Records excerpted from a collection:

┄┄┄┄┄┄

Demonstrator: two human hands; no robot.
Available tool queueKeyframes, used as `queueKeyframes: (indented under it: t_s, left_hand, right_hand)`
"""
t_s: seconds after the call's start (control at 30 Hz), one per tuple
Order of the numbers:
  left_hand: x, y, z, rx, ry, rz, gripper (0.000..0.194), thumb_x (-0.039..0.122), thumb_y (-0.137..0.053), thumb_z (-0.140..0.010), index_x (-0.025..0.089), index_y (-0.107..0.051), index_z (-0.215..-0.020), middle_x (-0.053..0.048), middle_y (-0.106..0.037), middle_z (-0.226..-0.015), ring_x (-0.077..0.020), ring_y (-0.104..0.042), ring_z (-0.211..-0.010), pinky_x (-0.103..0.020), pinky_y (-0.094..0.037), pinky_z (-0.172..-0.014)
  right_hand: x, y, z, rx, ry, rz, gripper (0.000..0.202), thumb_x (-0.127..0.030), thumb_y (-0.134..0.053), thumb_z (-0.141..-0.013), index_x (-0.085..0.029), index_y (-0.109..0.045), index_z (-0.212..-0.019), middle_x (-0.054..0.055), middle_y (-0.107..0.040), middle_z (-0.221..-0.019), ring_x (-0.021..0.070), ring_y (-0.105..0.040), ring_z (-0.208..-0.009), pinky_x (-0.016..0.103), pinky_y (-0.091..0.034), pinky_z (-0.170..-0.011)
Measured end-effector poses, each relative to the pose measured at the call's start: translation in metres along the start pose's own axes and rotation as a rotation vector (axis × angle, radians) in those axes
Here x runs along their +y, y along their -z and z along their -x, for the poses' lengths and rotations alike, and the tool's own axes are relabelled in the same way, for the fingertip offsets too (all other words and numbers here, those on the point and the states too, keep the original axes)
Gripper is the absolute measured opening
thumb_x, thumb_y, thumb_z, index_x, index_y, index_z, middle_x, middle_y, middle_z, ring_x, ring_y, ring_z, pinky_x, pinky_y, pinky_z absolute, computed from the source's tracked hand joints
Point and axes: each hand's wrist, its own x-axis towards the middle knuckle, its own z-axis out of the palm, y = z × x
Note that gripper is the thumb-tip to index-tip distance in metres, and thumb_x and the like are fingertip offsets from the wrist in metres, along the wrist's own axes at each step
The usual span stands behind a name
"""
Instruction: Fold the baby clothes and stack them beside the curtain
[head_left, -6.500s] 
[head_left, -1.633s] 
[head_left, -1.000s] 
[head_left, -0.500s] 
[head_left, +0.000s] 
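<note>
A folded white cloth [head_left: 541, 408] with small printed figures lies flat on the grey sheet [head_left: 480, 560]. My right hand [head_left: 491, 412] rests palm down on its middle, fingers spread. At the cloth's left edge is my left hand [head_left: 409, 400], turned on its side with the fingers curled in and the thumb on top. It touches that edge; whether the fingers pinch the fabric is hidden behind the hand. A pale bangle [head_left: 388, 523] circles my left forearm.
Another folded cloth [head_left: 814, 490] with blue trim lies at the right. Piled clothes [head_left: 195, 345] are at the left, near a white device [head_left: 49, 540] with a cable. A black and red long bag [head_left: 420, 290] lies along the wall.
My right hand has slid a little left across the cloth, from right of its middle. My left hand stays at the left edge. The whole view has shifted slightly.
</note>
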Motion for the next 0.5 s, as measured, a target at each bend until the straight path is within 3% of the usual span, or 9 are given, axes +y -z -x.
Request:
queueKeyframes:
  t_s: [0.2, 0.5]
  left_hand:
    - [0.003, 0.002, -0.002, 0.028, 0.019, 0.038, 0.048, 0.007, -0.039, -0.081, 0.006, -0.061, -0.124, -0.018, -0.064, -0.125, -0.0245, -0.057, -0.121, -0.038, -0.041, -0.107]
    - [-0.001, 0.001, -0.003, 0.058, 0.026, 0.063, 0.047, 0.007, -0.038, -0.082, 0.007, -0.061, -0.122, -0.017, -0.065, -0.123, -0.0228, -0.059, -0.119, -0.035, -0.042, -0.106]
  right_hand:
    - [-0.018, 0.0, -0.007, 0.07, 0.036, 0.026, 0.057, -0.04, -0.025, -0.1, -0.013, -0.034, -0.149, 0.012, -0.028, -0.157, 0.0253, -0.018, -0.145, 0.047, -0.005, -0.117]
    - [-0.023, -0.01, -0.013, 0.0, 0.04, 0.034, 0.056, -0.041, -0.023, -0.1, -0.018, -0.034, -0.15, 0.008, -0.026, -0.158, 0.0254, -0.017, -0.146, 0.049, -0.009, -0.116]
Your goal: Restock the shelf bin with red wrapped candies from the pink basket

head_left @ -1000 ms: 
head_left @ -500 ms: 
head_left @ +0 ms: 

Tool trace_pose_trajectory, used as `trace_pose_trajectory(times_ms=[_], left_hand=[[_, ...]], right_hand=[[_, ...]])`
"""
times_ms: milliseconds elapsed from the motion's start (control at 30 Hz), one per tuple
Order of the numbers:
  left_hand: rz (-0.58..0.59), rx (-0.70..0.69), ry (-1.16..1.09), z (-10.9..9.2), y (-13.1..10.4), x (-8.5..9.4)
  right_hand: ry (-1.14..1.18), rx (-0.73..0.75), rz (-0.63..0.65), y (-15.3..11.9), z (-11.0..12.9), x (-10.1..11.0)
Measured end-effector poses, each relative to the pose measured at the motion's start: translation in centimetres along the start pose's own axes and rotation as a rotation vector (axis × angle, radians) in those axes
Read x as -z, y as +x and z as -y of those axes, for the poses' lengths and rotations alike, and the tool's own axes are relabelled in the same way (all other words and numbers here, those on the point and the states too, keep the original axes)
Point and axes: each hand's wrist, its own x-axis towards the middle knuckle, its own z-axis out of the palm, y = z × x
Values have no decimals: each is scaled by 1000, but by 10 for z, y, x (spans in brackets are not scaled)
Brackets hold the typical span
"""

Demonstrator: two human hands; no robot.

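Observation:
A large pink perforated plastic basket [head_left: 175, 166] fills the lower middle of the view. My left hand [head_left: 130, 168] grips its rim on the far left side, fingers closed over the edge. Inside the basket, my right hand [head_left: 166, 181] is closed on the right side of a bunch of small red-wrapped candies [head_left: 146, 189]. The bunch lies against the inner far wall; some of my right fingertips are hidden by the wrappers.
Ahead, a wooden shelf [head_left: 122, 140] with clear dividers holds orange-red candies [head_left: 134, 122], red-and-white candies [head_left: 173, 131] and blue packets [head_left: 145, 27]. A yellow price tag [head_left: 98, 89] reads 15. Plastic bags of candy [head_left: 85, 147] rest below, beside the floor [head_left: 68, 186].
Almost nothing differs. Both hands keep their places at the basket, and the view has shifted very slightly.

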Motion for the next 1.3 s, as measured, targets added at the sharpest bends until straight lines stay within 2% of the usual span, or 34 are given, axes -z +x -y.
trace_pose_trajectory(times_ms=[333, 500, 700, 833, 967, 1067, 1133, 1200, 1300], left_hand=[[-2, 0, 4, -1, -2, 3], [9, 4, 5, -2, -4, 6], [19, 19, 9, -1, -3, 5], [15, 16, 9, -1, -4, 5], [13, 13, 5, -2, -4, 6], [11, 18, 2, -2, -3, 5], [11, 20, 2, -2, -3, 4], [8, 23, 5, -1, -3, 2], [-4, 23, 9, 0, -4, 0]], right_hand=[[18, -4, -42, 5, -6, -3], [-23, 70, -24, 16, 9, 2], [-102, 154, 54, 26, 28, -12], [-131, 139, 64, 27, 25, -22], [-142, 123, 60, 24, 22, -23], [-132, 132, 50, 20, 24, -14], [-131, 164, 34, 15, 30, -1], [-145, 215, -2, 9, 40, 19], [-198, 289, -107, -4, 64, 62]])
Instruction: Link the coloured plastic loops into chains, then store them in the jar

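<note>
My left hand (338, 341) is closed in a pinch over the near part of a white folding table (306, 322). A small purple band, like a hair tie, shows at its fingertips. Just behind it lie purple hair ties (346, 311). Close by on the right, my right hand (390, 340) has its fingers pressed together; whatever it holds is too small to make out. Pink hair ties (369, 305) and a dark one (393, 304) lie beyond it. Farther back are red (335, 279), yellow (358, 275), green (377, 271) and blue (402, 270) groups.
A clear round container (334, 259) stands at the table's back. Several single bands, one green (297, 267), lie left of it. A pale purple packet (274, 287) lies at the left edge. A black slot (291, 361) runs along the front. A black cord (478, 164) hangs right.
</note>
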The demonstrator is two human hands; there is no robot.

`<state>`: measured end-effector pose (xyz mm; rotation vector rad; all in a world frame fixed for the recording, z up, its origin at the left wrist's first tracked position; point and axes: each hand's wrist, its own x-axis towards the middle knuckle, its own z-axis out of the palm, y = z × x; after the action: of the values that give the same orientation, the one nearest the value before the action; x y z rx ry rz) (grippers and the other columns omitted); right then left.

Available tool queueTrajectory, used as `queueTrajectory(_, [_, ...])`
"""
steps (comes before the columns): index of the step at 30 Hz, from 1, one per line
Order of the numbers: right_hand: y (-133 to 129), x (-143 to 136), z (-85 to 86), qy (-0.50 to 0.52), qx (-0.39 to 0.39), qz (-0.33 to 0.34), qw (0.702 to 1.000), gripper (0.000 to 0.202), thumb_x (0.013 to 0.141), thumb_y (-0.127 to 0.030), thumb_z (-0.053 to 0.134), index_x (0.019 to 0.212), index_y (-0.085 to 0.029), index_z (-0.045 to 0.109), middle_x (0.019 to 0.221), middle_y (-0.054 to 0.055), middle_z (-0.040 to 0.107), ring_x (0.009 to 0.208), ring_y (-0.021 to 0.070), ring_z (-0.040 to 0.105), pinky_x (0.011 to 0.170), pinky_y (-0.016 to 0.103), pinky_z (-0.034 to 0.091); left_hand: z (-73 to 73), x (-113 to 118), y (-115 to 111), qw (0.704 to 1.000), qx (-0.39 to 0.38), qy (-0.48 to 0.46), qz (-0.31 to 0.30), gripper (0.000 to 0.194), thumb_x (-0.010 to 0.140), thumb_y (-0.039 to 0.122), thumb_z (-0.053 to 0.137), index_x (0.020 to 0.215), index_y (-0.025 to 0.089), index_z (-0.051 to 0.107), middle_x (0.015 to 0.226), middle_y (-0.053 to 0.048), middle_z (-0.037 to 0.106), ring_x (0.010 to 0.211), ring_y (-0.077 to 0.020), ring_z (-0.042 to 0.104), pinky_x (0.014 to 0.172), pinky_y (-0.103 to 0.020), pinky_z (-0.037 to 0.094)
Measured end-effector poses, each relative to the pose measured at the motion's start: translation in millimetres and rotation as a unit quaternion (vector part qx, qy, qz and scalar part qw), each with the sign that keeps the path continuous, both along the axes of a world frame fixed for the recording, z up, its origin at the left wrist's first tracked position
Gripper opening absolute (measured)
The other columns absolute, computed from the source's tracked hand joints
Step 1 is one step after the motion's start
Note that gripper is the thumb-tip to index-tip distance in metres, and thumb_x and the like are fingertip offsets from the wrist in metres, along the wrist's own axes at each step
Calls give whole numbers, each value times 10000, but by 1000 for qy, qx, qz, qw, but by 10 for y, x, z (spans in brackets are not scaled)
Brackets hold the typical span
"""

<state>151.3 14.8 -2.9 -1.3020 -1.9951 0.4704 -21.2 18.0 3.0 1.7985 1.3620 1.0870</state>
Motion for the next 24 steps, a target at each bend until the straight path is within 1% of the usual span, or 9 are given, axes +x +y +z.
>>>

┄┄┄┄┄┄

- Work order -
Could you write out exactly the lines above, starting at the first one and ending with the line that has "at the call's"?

- Problem solution -
Demonstrator: two human hands; no robot.
Available tool queueKeyframes, used as `queueKeyframes: (indented under it: t_s, left_hand, right_hand)`
"""
t_s: seconds after the call's start (control at 30 Hz), one per tuple
Order of the numbers:
  left_hand: x, y, z, rx, ry, rz, gripper (0.000..0.194), thumb_x (-0.039..0.122), thumb_y (-0.137..0.053), thumb_z (-0.140..0.010), index_x (-0.025..0.089), index_y (-0.107..0.051), index_z (-0.215..-0.020), middle_x (-0.053..0.048), middle_y (-0.106..0.037), middle_z (-0.226..-0.015), ring_x (-0.077..0.020), ring_y (-0.104..0.042), ring_z (-0.211..-0.010), pinky_x (-0.103..0.020), pinky_y (-0.094..0.037), pinky_z (-0.172..-0.014)
  right_hand: x, y, z, rx, ry, rz, gripper (0.000..0.202), thumb_x (-0.127..0.030), thumb_y (-0.134..0.053), thumb_z (-0.141..-0.013), index_x (-0.085..0.029), index_y (-0.109..0.045), index_z (-0.212..-0.019), middle_x (-0.054..0.055), middle_y (-0.107..0.040), middle_z (-0.221..-0.019), ring_x (-0.021..0.070), ring_y (-0.105..0.040), ring_z (-0.208..-0.009), pinky_x (-0.016..0.103), pinky_y (-0.091..0.034), pinky_z (-0.170..-0.011)
Measured end-effector poses, each relative to the pose measured at the call's start: translation in metres along the start pose's own axes and rotation as a rotation vector (axis × angle, radians) in those axes

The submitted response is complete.